Task item :: Each entry needs to be reproduced exactly as it is.

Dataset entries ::

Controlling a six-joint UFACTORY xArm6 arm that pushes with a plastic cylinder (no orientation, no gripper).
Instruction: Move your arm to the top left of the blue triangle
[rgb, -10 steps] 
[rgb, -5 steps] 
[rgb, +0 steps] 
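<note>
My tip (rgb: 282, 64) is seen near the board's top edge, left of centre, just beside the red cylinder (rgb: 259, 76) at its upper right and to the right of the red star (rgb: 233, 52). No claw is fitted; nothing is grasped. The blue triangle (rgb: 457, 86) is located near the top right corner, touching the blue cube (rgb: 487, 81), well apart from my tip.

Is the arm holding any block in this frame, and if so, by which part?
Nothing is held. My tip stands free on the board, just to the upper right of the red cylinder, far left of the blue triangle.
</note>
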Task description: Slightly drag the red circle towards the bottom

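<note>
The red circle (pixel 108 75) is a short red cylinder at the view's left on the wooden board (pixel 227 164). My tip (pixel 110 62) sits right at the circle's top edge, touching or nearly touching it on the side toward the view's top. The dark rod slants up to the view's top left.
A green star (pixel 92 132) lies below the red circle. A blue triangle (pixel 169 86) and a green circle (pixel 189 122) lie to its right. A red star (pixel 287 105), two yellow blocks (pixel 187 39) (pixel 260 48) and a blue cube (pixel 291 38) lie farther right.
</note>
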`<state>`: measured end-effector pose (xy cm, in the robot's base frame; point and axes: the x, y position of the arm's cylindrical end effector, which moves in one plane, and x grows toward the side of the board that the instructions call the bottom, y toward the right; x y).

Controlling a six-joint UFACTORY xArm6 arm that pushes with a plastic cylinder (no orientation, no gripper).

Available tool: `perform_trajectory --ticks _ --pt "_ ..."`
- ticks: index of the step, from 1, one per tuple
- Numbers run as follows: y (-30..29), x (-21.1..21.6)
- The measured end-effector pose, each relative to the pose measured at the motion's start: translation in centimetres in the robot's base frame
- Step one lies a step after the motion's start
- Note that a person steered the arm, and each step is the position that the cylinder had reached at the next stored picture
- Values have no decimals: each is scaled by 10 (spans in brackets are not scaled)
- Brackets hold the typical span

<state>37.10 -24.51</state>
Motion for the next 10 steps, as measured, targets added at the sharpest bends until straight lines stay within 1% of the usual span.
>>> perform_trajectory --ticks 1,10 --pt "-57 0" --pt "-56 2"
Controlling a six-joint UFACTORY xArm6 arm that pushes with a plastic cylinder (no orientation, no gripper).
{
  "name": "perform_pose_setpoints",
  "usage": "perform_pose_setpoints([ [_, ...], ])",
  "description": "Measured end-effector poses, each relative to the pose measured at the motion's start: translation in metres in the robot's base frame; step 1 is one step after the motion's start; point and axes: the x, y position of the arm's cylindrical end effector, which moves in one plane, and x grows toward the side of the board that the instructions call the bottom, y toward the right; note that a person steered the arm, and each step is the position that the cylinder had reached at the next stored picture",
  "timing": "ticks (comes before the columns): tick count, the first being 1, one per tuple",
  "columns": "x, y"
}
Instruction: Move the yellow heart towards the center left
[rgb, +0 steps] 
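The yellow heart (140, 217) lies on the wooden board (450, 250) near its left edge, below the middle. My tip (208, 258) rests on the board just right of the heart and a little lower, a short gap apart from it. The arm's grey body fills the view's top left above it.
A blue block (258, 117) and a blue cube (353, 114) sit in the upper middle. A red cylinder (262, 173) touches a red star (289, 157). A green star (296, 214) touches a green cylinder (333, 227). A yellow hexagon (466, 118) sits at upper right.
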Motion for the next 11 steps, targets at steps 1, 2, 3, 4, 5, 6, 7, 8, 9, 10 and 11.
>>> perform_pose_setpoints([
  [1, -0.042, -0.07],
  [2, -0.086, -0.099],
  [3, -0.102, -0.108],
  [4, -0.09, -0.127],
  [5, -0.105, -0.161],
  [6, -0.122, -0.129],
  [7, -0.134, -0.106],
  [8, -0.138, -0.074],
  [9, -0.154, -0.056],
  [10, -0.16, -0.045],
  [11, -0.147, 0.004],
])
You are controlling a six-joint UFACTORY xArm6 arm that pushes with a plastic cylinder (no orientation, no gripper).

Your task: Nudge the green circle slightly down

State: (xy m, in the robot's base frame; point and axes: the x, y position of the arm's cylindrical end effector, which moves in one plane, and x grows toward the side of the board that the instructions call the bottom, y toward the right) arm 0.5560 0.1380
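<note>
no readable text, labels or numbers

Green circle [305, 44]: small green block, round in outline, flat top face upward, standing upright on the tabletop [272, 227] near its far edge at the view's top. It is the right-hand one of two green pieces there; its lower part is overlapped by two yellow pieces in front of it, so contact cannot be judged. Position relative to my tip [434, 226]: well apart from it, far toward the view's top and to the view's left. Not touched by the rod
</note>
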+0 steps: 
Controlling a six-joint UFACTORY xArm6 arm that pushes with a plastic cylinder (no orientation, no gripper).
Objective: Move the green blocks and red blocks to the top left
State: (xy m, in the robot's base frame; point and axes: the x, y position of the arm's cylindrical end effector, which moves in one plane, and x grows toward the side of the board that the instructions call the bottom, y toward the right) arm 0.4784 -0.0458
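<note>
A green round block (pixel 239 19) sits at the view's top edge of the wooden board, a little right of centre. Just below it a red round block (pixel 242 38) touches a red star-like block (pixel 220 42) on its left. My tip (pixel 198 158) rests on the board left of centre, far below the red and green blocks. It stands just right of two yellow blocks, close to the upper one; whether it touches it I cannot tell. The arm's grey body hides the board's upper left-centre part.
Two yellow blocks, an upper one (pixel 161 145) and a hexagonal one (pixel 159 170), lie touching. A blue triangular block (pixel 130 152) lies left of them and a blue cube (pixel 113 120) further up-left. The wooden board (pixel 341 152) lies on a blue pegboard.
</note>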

Response below ::
Controlling a six-joint UFACTORY xArm6 arm that pushes with a plastic cylinder (no orientation, no gripper).
Instruction: Move your arm to the top left of the blue triangle
[rgb, -10 steps] 
[rgb, -5 steps] 
[rgb, +0 steps] 
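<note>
My tip (rgb: 282, 64) is seen near the board's top edge, left of centre, just beside the red cylinder (rgb: 259, 76) at its upper right and to the right of the red star (rgb: 233, 52). No claw is fitted; nothing is grasped. The blue triangle (rgb: 457, 86) is located near the top right corner, touching the blue cube (rgb: 487, 81), well apart from my tip.

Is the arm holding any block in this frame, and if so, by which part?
Nothing is held. My tip stands free on the board, just to the upper right of the red cylinder, far left of the blue triangle.
</note>
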Task description: Slightly drag the red circle towards the bottom

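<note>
The red circle (pixel 108 75) is a short red cylinder at the view's left on the wooden board (pixel 227 164). My tip (pixel 110 62) sits right at the circle's top edge, touching or nearly touching it on the side toward the view's top. The dark rod slants up to the view's top left.
A green star (pixel 92 132) lies below the red circle. A blue triangle (pixel 169 86) and a green circle (pixel 189 122) lie to its right. A red star (pixel 287 105), two yellow blocks (pixel 187 39) (pixel 260 48) and a blue cube (pixel 291 38) lie farther right.
</note>
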`<state>`: measured end-effector pose (xy cm, in the robot's base frame; point and axes: the x, y position of the arm's cylindrical end effector, which moves in one plane, and x grows toward the side of the board that the instructions call the bottom, y toward the right; x y).

Controlling a six-joint UFACTORY xArm6 arm that pushes with a plastic cylinder (no orientation, no gripper).

Available tool: `perform_trajectory --ticks _ --pt "_ ..."`
- ticks: index of the step, from 1, one per tuple
- Numbers run as follows: y (-30..29), x (-21.1..21.6)
- The measured end-effector pose, each relative to the pose measured at the motion's start: translation in centimetres in the robot's base frame
- Step one lies a step after the motion's start
- Note that a person steered the arm, and each step is the position that the cylinder had reached at the next stored picture
- Values have no decimals: each is scaled by 10 (spans in brackets are not scaled)
- Brackets hold the typical span

<state>37.10 -24.51</state>
Motion for the next 10 steps, as measured, targets added at the sharpest bends until straight lines stay within 1% of the usual span.
>>> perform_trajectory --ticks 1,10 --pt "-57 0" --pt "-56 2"
Controlling a six-joint UFACTORY xArm6 arm that pushes with a plastic cylinder (no orientation, no gripper).
{
  "name": "perform_pose_setpoints",
  "usage": "perform_pose_setpoints([ [_, ...], ])",
  "description": "Measured end-effector poses, each relative to the pose measured at the motion's start: translation in metres in the robot's base frame; step 1 is one step after the motion's start; point and axes: the x, y position of the arm's cylindrical end effector, which moves in one plane, and x grows toward the side of the board that the instructions call the bottom, y toward the right; note that a person steered the arm, and each step is the position that the cylinder had reached at the next stored picture",
  "timing": "ticks (comes before the columns): tick count, the first being 1, one per tuple",
  "columns": "x, y"
}
Instruction: Move the yellow heart towards the center left
[rgb, +0 steps] 
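The yellow heart (140, 217) lies on the wooden board (450, 250) near its left edge, below the middle. My tip (208, 258) rests on the board just right of the heart and a little lower, a short gap apart from it. The arm's grey body fills the view's top left above it.
A blue block (258, 117) and a blue cube (353, 114) sit in the upper middle. A red cylinder (262, 173) touches a red star (289, 157). A green star (296, 214) touches a green cylinder (333, 227). A yellow hexagon (466, 118) sits at upper right.
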Motion for the next 11 steps, targets at steps 1, 2, 3, 4, 5, 6, 7, 8, 9, 10 and 11.
>>> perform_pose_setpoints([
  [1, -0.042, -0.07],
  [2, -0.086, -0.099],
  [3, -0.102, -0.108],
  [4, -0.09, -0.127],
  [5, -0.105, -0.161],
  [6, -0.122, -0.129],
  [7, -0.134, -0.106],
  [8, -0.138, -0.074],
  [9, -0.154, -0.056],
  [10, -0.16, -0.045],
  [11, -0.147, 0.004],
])
You are controlling a six-joint UFACTORY xArm6 arm that pushes with a plastic cylinder (no orientation, no gripper).

Your task: Nudge the green circle slightly down

State: (xy m, in the robot's base frame; point and axes: the x, y position of the arm's cylindrical end effector, which moves in one plane, and x grows toward the side of the board that the instructions call the bottom, y toward the right) arm 0.5560 0.1380
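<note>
no readable text, labels or numbers

Green circle [305, 44]: small green block, round in outline, flat top face upward, standing upright on the tabletop [272, 227] near its far edge at the view's top. It is the right-hand one of two green pieces there; its lower part is overlapped by two yellow pieces in front of it, so contact cannot be judged. Position relative to my tip [434, 226]: well apart from it, far toward the view's top and to the view's left. Not touched by the rod
</note>
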+0 steps: 
Controlling a six-joint UFACTORY xArm6 arm that pushes with a plastic cylinder (no orientation, no gripper).
Objective: Move the green blocks and red blocks to the top left
State: (xy m, in the robot's base frame; point and axes: the x, y position of the arm's cylindrical end effector, which moves in one plane, and x grows toward the side of the board that the instructions call the bottom, y toward the right) arm 0.4784 -0.0458
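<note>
A green round block (pixel 239 19) sits at the view's top edge of the wooden board, a little right of centre. Just below it a red round block (pixel 242 38) touches a red star-like block (pixel 220 42) on its left. My tip (pixel 198 158) rests on the board left of centre, far below the red and green blocks. It stands just right of two yellow blocks, close to the upper one; whether it touches it I cannot tell. The arm's grey body hides the board's upper left-centre part.
Two yellow blocks, an upper one (pixel 161 145) and a hexagonal one (pixel 159 170), lie touching. A blue triangular block (pixel 130 152) lies left of them and a blue cube (pixel 113 120) further up-left. The wooden board (pixel 341 152) lies on a blue pegboard.
</note>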

This concludes the answer.